No pictures go into the output, which should consist only of the lines from the first line of the data through the line with "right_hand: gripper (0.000", copied exactly.
== == ==
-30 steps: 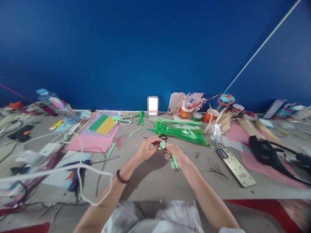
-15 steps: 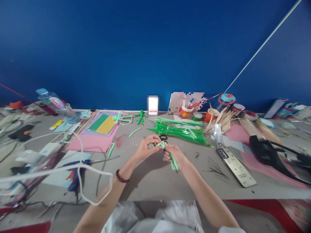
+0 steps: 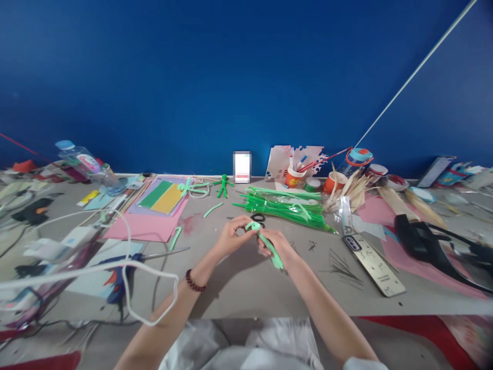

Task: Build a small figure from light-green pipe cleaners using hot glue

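Note:
Between my two hands is a bundle of light green pipe cleaners [image 3: 272, 248], looped into a small knot at its upper left end. My left hand [image 3: 233, 234] pinches that looped end with thumb and fingers. Further down, my right hand [image 3: 278, 244] is closed around the strands, and their loose ends hang out below it. Just behind my fingertips lie scissors [image 3: 258, 219], their black handles partly covered. A small green pipe-cleaner figure [image 3: 223, 186] stands at the back by the wall. Short light green pieces [image 3: 213, 209] lie to the left of my hands.
Behind my hands lies a bag of green pipe cleaners [image 3: 285, 209]. To the right are a phone [image 3: 374, 266] and thin dark wires [image 3: 345, 268]. At left are coloured sheets [image 3: 138, 224], a glue gun [image 3: 122, 272], a white cable [image 3: 150, 264] and a bottle [image 3: 87, 162].
The looped end has turned slightly in my fingers and moved a little up and left. The hanging strands now lie closer together. Both hands keep their hold.

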The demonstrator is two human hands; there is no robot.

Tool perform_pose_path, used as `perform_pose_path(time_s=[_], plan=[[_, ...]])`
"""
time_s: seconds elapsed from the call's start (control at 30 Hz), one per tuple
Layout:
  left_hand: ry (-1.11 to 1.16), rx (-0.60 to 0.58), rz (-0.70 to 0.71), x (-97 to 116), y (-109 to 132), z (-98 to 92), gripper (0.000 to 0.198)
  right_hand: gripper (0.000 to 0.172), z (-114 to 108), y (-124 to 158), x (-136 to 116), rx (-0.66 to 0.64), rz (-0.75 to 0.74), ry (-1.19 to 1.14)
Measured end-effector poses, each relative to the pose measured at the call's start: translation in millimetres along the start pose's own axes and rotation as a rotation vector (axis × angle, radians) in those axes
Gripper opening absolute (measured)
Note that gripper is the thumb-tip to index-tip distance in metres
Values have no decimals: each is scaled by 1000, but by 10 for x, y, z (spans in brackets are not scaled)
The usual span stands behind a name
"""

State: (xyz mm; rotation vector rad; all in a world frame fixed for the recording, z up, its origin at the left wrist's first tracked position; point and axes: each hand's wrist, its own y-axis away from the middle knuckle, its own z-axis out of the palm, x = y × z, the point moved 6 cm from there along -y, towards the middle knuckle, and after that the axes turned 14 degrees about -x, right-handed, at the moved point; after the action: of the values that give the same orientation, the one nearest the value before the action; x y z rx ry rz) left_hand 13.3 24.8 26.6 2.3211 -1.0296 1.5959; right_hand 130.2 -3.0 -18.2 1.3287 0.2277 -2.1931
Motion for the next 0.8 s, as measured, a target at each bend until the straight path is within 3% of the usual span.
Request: perform_pose_path(time_s=[0.1,0.27,0.47,0.8], plan=[[42,-14,15,-14,-13,-2,20,36,20,9,-30,-6,-27,18],[96,-62,44,-23,-21,8,22,47,-2,-1,-15,14,-13,6],[111,-127,90,-5,-15,14,24,45,-53,-17,-9,28,-47,-34],[31,-54,76,19,-14,-22,20,35,-117,-20,-9,91,-87,-20]])
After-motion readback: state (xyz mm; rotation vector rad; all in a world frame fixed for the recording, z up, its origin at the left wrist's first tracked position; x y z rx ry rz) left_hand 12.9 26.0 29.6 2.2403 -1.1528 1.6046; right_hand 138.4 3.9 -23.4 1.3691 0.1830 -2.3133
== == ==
**Answer space:**
-30 steps: 
-15 steps: 
+0 steps: 

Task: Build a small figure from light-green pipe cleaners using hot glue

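Note:
Between my two hands is a bundle of light green pipe cleaners [image 3: 272, 248], looped into a small knot at its upper left end. My left hand [image 3: 233, 234] pinches that looped end with thumb and fingers. Further down, my right hand [image 3: 278, 244] is closed around the strands, and their loose ends hang out below it. Just behind my fingertips lie scissors [image 3: 258, 219], their black handles partly covered. A small green pipe-cleaner figure [image 3: 223, 186] stands at the back by the wall. Short light green pieces [image 3: 213, 209] lie to the left of my hands.
Behind my hands lies a bag of green pipe cleaners [image 3: 285, 209]. To the right are a phone [image 3: 374, 266] and thin dark wires [image 3: 345, 268]. At left are coloured sheets [image 3: 138, 224], a glue gun [image 3: 122, 272], a white cable [image 3: 150, 264] and a bottle [image 3: 87, 162].
The looped end has turned slightly in my fingers and moved a little up and left. The hanging strands now lie closer together. Both hands keep their hold.
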
The demonstrator is two human hands; there is no robot.

Tool perform_pose_path, used as `perform_pose_path(time_s=[_], plan=[[_, ...]])`
"""
time_s: seconds elapsed from the call's start (control at 30 Hz), one per tuple
Layout:
  left_hand: ry (-1.11 to 1.16), rx (-0.60 to 0.58), rz (-0.70 to 0.71), x (-97 to 116), y (-109 to 132), z (-98 to 92), gripper (0.000 to 0.198)
  right_hand: gripper (0.000 to 0.172), z (-114 to 108), y (-124 to 158), x (-136 to 116), rx (-0.66 to 0.64), rz (-0.75 to 0.74), ry (-1.19 to 1.14)

The response to this exercise is done.